- [Exercise brief] In the entries below, how many lines hold the string "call"? Give only the number.

- [Available data]
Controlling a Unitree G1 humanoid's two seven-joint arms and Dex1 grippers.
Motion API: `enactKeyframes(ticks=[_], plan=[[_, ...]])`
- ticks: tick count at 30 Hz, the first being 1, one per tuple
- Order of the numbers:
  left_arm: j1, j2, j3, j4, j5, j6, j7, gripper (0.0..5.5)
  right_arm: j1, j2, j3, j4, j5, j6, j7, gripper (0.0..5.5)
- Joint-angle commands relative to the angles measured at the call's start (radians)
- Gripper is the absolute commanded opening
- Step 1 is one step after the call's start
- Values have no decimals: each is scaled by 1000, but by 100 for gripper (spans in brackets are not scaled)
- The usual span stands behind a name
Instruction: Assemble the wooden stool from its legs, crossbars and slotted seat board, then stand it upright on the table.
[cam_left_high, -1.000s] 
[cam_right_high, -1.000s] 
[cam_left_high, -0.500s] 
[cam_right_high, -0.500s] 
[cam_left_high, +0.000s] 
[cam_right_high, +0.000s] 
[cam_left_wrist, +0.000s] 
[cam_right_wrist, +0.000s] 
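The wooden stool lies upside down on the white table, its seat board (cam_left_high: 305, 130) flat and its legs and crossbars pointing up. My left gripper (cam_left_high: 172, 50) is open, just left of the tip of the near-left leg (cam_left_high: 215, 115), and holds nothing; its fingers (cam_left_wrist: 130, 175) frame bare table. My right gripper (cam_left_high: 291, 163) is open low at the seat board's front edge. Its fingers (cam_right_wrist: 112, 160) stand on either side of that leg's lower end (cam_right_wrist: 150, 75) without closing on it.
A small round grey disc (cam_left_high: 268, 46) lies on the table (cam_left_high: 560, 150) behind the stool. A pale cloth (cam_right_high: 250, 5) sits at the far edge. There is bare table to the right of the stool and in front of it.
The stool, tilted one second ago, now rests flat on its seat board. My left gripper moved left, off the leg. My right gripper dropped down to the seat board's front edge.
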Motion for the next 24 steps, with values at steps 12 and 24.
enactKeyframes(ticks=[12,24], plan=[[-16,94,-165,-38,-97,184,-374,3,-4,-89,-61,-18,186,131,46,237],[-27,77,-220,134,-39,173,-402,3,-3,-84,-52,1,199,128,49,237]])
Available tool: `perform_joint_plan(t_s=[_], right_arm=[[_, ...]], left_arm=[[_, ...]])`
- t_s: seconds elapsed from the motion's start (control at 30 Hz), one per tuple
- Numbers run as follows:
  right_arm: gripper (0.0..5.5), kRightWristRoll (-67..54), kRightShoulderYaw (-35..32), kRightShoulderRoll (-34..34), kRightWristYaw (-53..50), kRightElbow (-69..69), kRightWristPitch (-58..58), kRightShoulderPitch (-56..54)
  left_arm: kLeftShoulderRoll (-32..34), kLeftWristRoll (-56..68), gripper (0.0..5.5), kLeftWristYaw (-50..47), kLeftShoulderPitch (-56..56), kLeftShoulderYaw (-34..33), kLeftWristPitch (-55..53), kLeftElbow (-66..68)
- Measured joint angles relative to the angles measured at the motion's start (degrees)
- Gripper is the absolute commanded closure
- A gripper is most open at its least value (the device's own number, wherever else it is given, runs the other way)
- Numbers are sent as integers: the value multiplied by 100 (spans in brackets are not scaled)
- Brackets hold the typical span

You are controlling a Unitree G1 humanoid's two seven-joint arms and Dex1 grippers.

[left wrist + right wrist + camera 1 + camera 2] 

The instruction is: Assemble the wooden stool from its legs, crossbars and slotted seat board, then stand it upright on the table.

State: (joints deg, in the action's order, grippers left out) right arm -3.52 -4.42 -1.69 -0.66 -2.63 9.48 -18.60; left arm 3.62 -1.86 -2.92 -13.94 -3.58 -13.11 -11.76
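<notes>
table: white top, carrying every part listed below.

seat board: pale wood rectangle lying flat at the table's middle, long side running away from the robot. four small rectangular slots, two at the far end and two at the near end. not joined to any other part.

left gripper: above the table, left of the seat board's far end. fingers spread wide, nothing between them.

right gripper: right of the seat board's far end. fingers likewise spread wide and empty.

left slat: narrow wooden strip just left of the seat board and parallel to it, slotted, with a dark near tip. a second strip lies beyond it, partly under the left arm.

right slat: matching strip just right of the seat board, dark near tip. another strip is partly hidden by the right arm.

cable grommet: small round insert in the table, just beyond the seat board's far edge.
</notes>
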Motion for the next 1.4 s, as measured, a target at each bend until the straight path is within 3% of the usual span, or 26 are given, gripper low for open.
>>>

- [Finished task] 2